With the information, UL may have merely represented the information as a mean body price. For instance, listed below are some outcomes for the Ryzen 7 2700X, an 8 core/16 thread processor, operating at inventory with JEDEC reminiscence. The desk showcases the uncooked common body time, UL’s rating, and a mean body price metric.

3DMark CPU Profile

AMD Ryzen 7 2700X
AnandTech Common

Body Time (milliseconds)
3DMark CPU Rating Common

Frames Per Second
1T 660.9 ms 530 1.5 fps
2T 380.8 ms 919 2.6 fps
4T 217.3 ms 1611 4.6 fps
8T 121.5 ms 2881 8.2 fps
16T 78.6 ms 4453 12.7 fps
nT 78.0 ms 4487 12.8 fps

Notice that in case your recreation is operating at 12 frames per second on a Ryzen 7 2700X, then one thing is ready too excessive anyway.

However as we begin itemizing a number of processors, this information will get extreme and dense very quick.

3DMark CPU Profile

Outcomes Given as Common FPS
AnandTech R9





1T 2.7 2.2 1.5   3.1 2.3
2T 5.1 4.0 2.6   6.2 4.7
4T 8.4 6.4 4.6   11.7 9.2
8T 14.1 11.0 8.2   20.7 17.2
16T 22.4 19.1 12.7   24.8 20.7
nT 31.1 28.6 12.8   24.8 20.7

How ought to we order this desk? Ought to it’s ordered by 1T outcomes, or by max thread outcomes? If we’re specializing in gaming, maybe we must always order by 2T/4T or 8T as an alternative, which makes the opposite outcomes additional information that we’re discarding for being irrelevant or making it too advanced. As is often the case, the draw back to providing multi-dimensional information – on this case, outcomes with a number of portions of threads – is that it turns into an entire lot more durable to current it in a easy method.

Thus far I’ve run the check on 24 processors, from a 64-core Threadripper all the way down to a twin core Apollo Lake. Moderately than a desk of outcomes, these outcomes are ordered by which processor scores the best for every of the sub-tests. There’s even a Sandy and Ivy Bridge in there.

The ensuing graph is kind of noisy, particularly because the quickest excessive thread depend processors aren’t the quickest low thread depend processors (and vice versa). Finally a graph like this would possibly look higher with only a few parts on it, resembling right here:

This showcases that the Core i9-11900K scores finest on this check, till it hits 16 threads when the additional reminiscence bandwidth of the 3990X takes over. It needs to be famous that Tiger Lake does abysmal on this check, simply behind the R9 3950X in 1T and behind the i3-9100F in max threads, as the facility limits of the cellular processor matter greater than the additional threads. I might want to examine with a U-series AMD to see what the distinction is right here.

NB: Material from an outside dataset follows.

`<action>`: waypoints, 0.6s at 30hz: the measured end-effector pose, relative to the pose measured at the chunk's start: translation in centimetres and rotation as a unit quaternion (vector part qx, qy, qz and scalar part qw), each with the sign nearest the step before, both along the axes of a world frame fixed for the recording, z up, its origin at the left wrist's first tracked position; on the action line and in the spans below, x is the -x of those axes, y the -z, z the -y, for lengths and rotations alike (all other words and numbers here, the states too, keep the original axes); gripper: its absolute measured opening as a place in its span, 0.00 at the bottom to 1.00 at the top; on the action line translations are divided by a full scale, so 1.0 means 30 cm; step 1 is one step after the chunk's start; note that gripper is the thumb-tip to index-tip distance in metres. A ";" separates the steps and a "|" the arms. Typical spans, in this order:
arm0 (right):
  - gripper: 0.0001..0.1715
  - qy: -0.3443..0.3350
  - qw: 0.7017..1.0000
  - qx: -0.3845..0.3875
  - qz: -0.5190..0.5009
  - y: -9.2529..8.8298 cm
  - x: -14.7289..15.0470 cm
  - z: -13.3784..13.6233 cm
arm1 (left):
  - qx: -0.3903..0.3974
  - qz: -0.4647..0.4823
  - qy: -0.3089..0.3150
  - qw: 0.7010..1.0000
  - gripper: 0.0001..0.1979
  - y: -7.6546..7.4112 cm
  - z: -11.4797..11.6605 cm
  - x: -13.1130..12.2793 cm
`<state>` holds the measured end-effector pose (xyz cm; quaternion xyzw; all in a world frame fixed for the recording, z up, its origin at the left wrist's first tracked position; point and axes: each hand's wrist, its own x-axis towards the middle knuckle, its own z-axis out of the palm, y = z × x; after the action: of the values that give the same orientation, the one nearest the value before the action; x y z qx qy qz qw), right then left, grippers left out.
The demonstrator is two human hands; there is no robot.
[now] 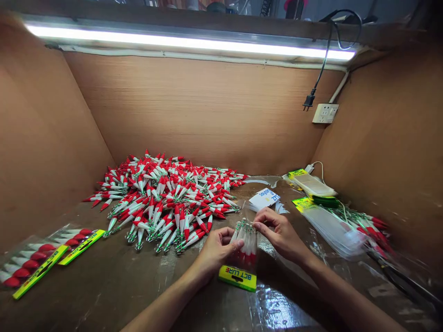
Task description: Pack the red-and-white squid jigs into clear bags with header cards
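A clear plastic packet of red-and-white fishing lures (248, 244) is held over the table, its yellow "BCT LURE" header (237, 278) toward me. The lures stand side by side inside, red ends near the header and hooked ends away from me. My left hand (218, 249) grips the packet's left side, thumb on the front. At the far right corner, my right hand (279, 231) is closed in a pinch on the plastic by the hooks. Beyond my left hand spreads a large heap of loose red-and-white lures (166, 193).
Filled lure packets (34, 263) lie at the left. To the right are empty packets (334, 226), another packet stack (311, 182), more lures (372, 226) and dark-handled scissors (398, 276). A white card (265, 198) lies ahead. A plug (309, 100) hangs near a socket (325, 113).
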<state>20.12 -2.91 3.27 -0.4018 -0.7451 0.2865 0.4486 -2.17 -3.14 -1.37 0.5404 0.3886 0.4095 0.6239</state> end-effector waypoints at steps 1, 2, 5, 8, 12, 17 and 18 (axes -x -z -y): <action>0.12 0.006 1.000 0.003 -0.003 0.001 0.000 0.001 | 0.003 0.003 -0.004 1.000 0.23 0.000 0.000 0.001; 0.11 0.007 1.000 0.007 -0.005 0.001 0.001 0.001 | 0.001 0.003 -0.010 1.000 0.23 0.000 0.001 0.001; 0.13 -0.010 1.000 0.010 0.002 0.005 0.001 0.002 | -0.014 -0.008 -0.026 1.000 0.22 -0.002 0.007 0.002; 0.12 -0.013 1.000 -0.001 0.006 0.014 0.001 -0.001 | -0.011 0.004 -0.034 0.999 0.21 -0.003 0.017 -0.002; 0.13 -0.007 1.000 -0.002 0.004 0.025 0.001 -0.003 | 0.015 0.025 -0.033 0.999 0.21 0.009 0.025 -0.008; 0.14 -0.015 1.000 -0.007 0.010 0.030 0.006 0.005 | 0.035 0.030 -0.034 0.998 0.22 0.007 0.026 -0.005; 0.15 -0.011 1.000 -0.008 0.012 0.030 0.007 0.006 | 0.030 0.030 -0.033 0.999 0.22 0.001 0.025 -0.002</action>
<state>19.92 -3.10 2.38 -0.3933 -0.7574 0.2802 0.4396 -2.10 -3.91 -1.41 0.4962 0.3994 0.4341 0.6371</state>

By and huge once we scale out to extra threads, we see that having a extra full system helps on this check, nonetheless within the single threaded mode, it doesn’t all appear to be about IPC, which is probably one of many limits of the boid simulation. We are able to truly see the Core i3 carry out higher in 2T/4T in comparison with the Ryzen 9 3950X, maybe on account of cross-thread discuss over the chiplets being extra of a priority.

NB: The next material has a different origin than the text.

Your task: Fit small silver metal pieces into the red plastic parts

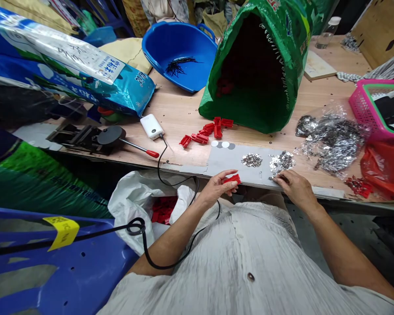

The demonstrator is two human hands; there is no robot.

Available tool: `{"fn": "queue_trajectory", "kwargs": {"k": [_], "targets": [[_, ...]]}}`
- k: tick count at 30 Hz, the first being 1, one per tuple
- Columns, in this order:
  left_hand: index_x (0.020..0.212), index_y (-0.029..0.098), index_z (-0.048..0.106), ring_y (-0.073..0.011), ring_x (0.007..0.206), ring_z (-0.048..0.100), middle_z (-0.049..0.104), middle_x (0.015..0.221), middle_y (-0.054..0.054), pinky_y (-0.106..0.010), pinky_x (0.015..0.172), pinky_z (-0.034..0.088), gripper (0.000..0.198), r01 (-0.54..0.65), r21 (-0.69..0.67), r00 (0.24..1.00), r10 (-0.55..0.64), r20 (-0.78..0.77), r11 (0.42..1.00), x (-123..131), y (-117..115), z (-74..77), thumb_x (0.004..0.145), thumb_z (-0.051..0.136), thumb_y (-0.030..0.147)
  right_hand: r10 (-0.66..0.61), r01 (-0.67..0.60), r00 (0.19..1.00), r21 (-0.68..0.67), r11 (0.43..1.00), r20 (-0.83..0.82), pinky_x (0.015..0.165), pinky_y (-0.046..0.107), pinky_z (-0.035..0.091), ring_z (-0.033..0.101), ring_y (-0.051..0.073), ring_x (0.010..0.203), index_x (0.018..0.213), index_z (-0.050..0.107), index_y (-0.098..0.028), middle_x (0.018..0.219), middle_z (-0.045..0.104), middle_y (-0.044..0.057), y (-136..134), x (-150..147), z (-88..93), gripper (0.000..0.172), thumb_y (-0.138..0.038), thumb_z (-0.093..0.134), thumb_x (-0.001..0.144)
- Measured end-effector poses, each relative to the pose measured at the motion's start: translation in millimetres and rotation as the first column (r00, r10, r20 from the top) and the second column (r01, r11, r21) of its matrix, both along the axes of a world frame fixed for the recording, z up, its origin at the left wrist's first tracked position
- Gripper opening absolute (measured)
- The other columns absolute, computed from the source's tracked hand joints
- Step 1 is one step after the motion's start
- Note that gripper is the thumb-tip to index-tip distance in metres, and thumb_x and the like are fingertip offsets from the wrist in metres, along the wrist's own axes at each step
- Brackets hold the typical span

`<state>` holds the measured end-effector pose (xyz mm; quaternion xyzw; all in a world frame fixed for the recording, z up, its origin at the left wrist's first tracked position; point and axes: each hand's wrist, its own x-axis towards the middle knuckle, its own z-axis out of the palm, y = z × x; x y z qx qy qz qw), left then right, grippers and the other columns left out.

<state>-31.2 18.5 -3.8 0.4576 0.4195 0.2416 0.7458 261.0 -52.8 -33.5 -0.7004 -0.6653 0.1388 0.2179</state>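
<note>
My left hand (218,188) is closed around a small red plastic part (232,179), held just over the front edge of a grey sheet (223,162). At the sheet's right side, my right hand (295,186) pinches with thumb and forefinger beside a pile of small shiny metal pieces (283,161). What sits between those fingertips is too small to make out. Another pile of metal pieces (252,160) lies between the hands, farther back. Several loose red plastic parts (200,138) are scattered behind the sheet, in front of an open green sack (249,116).
A blue basin (197,81) holds dark thin strips. At the left are a hand press (110,135) with a red-tipped lever and a white power bank (152,126) with a black cable. A clear bag of metal pieces (338,140) and a pink basket (361,103) stand right.
</note>
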Motion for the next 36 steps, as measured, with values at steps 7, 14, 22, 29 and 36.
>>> {"fn": "queue_trajectory", "kwargs": {"k": [7,14,22,29,36], "targets": [[0.096,0.018,0.069,-0.0116,0.067,0.06,0.067,0.079,-0.002,-0.022,0.059,0.047,0.03,0.193,0.38,0.968,-0.112,-0.223,0.905,25.8,-2.5,-5.0,0.084,0.063,0.045,0.008,-0.008,0.998,0.011,1.0,-0.062,0.076,0.036,0.049,0.066,0.023,0.085,0.096,0.067,-0.024,0.095,0.071,0.006,-0.3,9.5,1.1,0.021,-0.038,0.052,0.091],[0.098,0.021,0.072,-0.0181,0.088,0.064,0.07,0.096,-0.007,-0.03,0.081,0.047,0.021,0.391,0.681,0.908,-0.14,-0.394,0.619,48.3,-5.7,-6.0,0.088,0.06,0.035,0.009,-0.011,0.998,0.032,0.999,0.062,0.073,0.034,0.049,0.066,0.023,0.089,0.095,0.068,-0.025,0.098,0.071,0.005,1.7,6.0,-3.1,0.019,-0.035,0.052,0.092],[0.103,0.022,0.067,-0.0176,0.088,0.065,0.07,0.096,-0.005,-0.029,0.081,0.049,0.026,0.285,0.631,0.948,-0.115,-0.297,0.721,46.6,-10.4,-10.5,0.082,0.069,0.035,-0.03,0.032,0.997,0.027,0.999,-0.072,0.071,0.033,0.048,0.066,0.022,0.079,0.097,0.066,-0.024,0.092,0.072,0.005,-0.2,5.8,11.5,0.018,-0.036,0.054,0.09],[0.097,0.019,0.06,-0.0175,0.085,0.064,0.067,0.094,-0.004,-0.03,0.078,0.051,0.034,0.146,0.723,0.957,0.089,-0.277,0.676,45.4,-12.4,-2.2,0.072,0.079,0.032,0.021,-0.009,0.937,0.037,0.999,-0.35,0.062,0.027,0.047,0.061,0.017,0.068,0.092,0.065,-0.022,0.08,0.069,0.003,-5.5,-22.4,36.2,0.019,-0.04,0.058,0.089],[0.094,0.018,0.059,-0.0174,0.086,0.062,0.064,0.088,-0.003,-0.029,0.077,0.051,0.028,0.173,0.879,0.937,0.199,-0.285,0.444,41.4,-14.1,3.6,0.075,0.076,0.03,0.135,-0.099,0.934,0.124,0.987,-0.33,0.062,0.027,0.046,0.061,0.015,0.067,0.093,0.065,-0.023,0.083,0.07,0.002,-5.4,-49.3,48.7,0.013,-0.034,0.059,0.091]]}}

The benchmark in full: not sure if any of this pertains to what’s truly being calculated…

How this all pertains to gaming although is a query left unanswered. It’s a powerful CPU check, and as a simulation of flocking conduct, has the best parts for a scientific workload price analyzing. Nonetheless, deciphering the efficiency scaling as a perform of gaming efficiency with a CPU-limited workload isn’t actually related right here, I really feel – not less than not with out extra data from UL about how they’re deciphering this check. We’ve been emailing with UL backwards and forwards to grasp the check, and we’re ready to see if any additional data will probably be made obtainable. The factor is that the majority video games which are CPU restricted, particularly DX9 esports titles, are bottlenecking on draw calls from the processor to the GPU, and are not ready on CPU compute besides in just a few fractional eventualities. This makes the CPU Profile check extra for the acute overclockers in that regard, making an attempt to eke out efficiency throughout CPU and reminiscence.